What controls the speed of job submission to slurm scheduler? Seems like the more jobs I want to submit the more time it takes for each job to be placed in the queue (note: I’m not talking about execution from the queue but submission to it).

I’m running a jupyter notebook server that was given 6 virtual cores. Is it a coincidence that only 6 jobs are ever running on the rest of the cluster at one time? There are hundreds of free cores on the cluster. Though it’s not always identically 6.

It’s not a question of resources: restarting the server with 12 cores and 100 GB of ram as opposed to 6 and 40 GB makes no difference. It still takes exactly 8 seconds for 2 jobs to be submitted (at the same time stamp), then another 8 seconds and two more jobs gets submitted.

Changing max_jobs from 500 to 10 makes no difference.
The cluster partition is irrelevant (all nodes or an interactive one).

Running the notebook interactively or headerless is irrelevant.

Possibly of relevance:
“Nipype determines the hash of the input state of a node. If any input contains strings that represent files on the system path, the hash evaluation mechanism will determine the timestamp or content hash of each of those files. Thus any node with an input containing huge dictionaries (or lists) of file names can cause serious performance penalties.”
http://nipype.readthedocs.io/en/latest/users/debug.html

wf.config[‘execution’][‘hash_method’] = ‘timestamp’
http://nipype.readthedocs.io/en/latest/users/config_file.html#config-file

hash_method made no difference. In fact, changing hash_method = ‘abc’ does not cause an error, so this must be beside the point. ie. it’s never called.

Job submission speed is a strong function of the size in memory of the inputs into the node, not the number of iterables even that it needs to process. 20 MB of inputs leads to 7 sec job submission speed (will try for a min working example).

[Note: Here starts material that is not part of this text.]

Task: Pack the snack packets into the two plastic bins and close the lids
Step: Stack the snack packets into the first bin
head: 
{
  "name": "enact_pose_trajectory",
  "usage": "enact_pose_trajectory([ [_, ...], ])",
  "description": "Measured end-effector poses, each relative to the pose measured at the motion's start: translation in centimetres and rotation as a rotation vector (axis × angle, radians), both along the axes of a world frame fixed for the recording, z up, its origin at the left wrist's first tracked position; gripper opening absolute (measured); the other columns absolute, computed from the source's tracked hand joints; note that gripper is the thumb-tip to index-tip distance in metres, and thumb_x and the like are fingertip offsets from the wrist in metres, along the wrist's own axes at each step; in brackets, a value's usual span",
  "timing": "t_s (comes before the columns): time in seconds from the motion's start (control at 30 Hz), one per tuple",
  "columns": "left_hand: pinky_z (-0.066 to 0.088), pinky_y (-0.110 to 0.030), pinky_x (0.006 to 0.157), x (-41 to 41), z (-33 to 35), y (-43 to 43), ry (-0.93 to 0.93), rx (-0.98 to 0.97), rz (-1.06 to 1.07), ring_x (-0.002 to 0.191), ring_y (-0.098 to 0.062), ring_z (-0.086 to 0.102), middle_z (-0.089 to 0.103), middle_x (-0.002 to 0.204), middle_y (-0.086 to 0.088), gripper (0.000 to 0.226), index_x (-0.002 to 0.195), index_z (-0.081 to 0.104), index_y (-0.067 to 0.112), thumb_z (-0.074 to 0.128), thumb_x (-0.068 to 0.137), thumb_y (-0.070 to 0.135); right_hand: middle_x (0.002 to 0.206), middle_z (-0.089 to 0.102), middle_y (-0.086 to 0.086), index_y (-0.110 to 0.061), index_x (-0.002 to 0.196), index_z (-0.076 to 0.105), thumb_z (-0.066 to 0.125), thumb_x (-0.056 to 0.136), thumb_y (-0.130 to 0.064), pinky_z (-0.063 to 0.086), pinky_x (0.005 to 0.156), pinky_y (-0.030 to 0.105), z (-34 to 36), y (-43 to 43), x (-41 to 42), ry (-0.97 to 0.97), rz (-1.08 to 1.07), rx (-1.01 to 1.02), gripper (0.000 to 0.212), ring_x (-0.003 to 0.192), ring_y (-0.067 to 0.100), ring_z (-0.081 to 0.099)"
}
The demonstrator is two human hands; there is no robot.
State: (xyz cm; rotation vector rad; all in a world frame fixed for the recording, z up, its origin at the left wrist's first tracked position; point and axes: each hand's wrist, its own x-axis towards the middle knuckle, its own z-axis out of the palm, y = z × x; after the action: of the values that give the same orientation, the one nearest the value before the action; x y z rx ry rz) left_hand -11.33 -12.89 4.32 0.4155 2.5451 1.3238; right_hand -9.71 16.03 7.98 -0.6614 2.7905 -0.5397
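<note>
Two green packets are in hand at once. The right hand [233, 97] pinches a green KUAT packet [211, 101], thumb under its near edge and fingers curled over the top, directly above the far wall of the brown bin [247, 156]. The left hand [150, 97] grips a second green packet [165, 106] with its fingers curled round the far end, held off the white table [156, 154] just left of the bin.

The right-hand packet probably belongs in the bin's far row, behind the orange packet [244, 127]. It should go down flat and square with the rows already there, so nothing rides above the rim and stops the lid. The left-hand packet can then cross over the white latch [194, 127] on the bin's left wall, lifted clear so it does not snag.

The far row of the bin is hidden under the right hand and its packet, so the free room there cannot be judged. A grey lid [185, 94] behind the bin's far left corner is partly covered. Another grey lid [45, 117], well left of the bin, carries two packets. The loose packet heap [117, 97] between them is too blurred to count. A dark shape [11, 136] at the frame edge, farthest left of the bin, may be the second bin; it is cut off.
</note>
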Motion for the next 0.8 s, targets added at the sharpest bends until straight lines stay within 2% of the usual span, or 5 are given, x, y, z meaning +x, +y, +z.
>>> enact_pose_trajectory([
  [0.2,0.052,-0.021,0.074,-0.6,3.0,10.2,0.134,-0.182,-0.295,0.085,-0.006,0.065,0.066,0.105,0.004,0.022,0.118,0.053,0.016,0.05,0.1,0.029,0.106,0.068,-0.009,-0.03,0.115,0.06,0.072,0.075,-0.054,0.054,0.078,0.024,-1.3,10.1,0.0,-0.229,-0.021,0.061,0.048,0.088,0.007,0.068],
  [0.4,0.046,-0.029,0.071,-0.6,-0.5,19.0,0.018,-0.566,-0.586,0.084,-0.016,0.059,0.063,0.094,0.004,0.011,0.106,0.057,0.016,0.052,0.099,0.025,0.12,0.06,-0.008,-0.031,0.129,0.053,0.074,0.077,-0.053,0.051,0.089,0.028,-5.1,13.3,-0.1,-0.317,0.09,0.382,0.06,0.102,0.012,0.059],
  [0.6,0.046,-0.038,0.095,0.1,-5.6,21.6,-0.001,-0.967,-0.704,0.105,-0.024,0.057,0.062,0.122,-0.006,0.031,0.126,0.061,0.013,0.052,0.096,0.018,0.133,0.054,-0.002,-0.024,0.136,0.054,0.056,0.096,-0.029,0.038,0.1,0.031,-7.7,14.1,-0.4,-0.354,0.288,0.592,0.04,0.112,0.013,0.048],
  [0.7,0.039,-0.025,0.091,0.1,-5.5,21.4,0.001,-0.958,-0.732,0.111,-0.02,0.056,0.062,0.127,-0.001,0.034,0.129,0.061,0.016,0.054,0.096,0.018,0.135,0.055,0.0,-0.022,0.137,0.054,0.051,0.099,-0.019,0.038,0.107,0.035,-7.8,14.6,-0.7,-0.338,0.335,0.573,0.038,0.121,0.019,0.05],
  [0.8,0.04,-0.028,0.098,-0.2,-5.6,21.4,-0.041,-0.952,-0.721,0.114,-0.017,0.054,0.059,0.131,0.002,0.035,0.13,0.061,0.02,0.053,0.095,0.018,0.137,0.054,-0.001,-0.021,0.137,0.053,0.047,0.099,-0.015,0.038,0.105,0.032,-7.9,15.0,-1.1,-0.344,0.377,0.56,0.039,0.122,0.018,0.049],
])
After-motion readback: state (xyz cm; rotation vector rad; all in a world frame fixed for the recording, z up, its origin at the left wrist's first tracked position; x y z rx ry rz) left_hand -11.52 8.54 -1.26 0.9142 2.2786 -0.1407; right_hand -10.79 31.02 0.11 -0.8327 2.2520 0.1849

A single infosource iterable to a function node is sufficient to cause the delay. A join node on the function node iterables doesn’t seem to slowdown submission of the function nodes which is the major bottleneck step.

For certain, the size of the variable of an input to the first node is the bottleneck on submission speed. 20 MB variable takes several seconds before a job can be queued. Passing a file name and loading the variable within the node is faster, but still not not millisecond level fast or even 1 second fast (regardless of the hash method used, though the hash method is actually called in that case).